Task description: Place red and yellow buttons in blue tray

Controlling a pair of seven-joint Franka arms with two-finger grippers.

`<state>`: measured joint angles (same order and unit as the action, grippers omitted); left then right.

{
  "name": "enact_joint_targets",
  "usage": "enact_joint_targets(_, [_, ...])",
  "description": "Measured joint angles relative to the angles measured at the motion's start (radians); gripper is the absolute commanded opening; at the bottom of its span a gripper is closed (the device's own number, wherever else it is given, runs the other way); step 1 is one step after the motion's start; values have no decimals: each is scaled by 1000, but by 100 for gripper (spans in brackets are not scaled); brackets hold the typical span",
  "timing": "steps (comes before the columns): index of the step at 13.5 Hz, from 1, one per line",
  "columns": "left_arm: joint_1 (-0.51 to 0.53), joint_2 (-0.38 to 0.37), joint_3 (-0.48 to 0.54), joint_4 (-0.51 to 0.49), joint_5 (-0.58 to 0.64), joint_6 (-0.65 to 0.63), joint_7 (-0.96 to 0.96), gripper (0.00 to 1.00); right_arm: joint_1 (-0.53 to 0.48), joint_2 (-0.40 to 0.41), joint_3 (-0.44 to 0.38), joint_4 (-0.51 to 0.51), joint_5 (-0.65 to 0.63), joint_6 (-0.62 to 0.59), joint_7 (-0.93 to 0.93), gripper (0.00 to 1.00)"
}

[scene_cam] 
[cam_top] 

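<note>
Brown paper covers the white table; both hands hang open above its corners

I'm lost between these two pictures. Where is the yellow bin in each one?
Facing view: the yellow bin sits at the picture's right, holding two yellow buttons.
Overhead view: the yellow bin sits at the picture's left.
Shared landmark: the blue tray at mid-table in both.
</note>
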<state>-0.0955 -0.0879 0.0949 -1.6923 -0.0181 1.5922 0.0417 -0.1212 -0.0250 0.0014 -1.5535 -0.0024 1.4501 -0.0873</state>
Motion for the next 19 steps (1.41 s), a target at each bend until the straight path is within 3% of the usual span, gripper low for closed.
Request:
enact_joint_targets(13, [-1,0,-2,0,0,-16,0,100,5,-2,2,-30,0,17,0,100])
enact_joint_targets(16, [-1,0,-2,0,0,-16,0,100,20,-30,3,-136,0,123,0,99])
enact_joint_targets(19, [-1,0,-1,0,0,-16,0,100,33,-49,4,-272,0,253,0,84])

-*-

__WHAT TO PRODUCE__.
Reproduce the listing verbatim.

__RESULT OF THIS EXERCISE__.
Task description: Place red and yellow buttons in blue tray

Controlling a pair of seven-joint Franka arms with two-finger grippers.

`<state>`: measured joint angles (same order and unit as the action, grippers omitted); left then right.

{
  "name": "enact_joint_targets",
  "usage": "enact_joint_targets(_, [_, ...])",
  "description": "Measured joint angles relative to the angles measured at the motion's start (radians); gripper is the absolute commanded opening; at the bottom of its span a gripper is closed (the device's own number, wherever else it is given, runs the other way); step 1 is one step after the motion's start; values have no decimals: each is scaled by 1000, but by 100 for gripper (spans in brackets are not scaled); brackets hold the typical span",
  "timing": "steps (comes before the columns): index of the step at 13.5 Hz, from 1, one per line",
  "columns": "left_arm: joint_1 (-0.51 to 0.53), joint_2 (-0.38 to 0.37), joint_3 (-0.48 to 0.54), joint_4 (-0.51 to 0.49), joint_5 (-0.58 to 0.64), joint_6 (-0.65 to 0.63), joint_7 (-0.96 to 0.96), gripper (0.00 to 1.00); right_arm: joint_1 (-0.53 to 0.48), joint_2 (-0.40 to 0.41), joint_3 (-0.44 to 0.38), joint_4 (-0.51 to 0.51), joint_5 (-0.65 to 0.63), joint_6 (-0.62 to 0.59), joint_7 (-0.93 to 0.93), gripper (0.00 to 1.00)"
}

[scene_cam] 
[cam_top] 

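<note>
Brown paper covers the white table; both hands hang open above its corners

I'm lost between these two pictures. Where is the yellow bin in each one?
Facing view: the yellow bin sits at the picture's right, holding two yellow buttons.
Overhead view: the yellow bin sits at the picture's left.
Shared landmark: the blue tray at mid-table in both.
</note>
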<state>-0.0955 -0.0879 0.0949 -1.6923 -0.0181 1.5922 0.0417 -0.1212 -0.0250 0.0014 -1.5535 -0.0024 1.4501 -0.0873</state>
Motion for the next 19 steps (1.41 s), a target at each bend until the straight path is within 3% of the usual span, gripper low for closed.
Request:
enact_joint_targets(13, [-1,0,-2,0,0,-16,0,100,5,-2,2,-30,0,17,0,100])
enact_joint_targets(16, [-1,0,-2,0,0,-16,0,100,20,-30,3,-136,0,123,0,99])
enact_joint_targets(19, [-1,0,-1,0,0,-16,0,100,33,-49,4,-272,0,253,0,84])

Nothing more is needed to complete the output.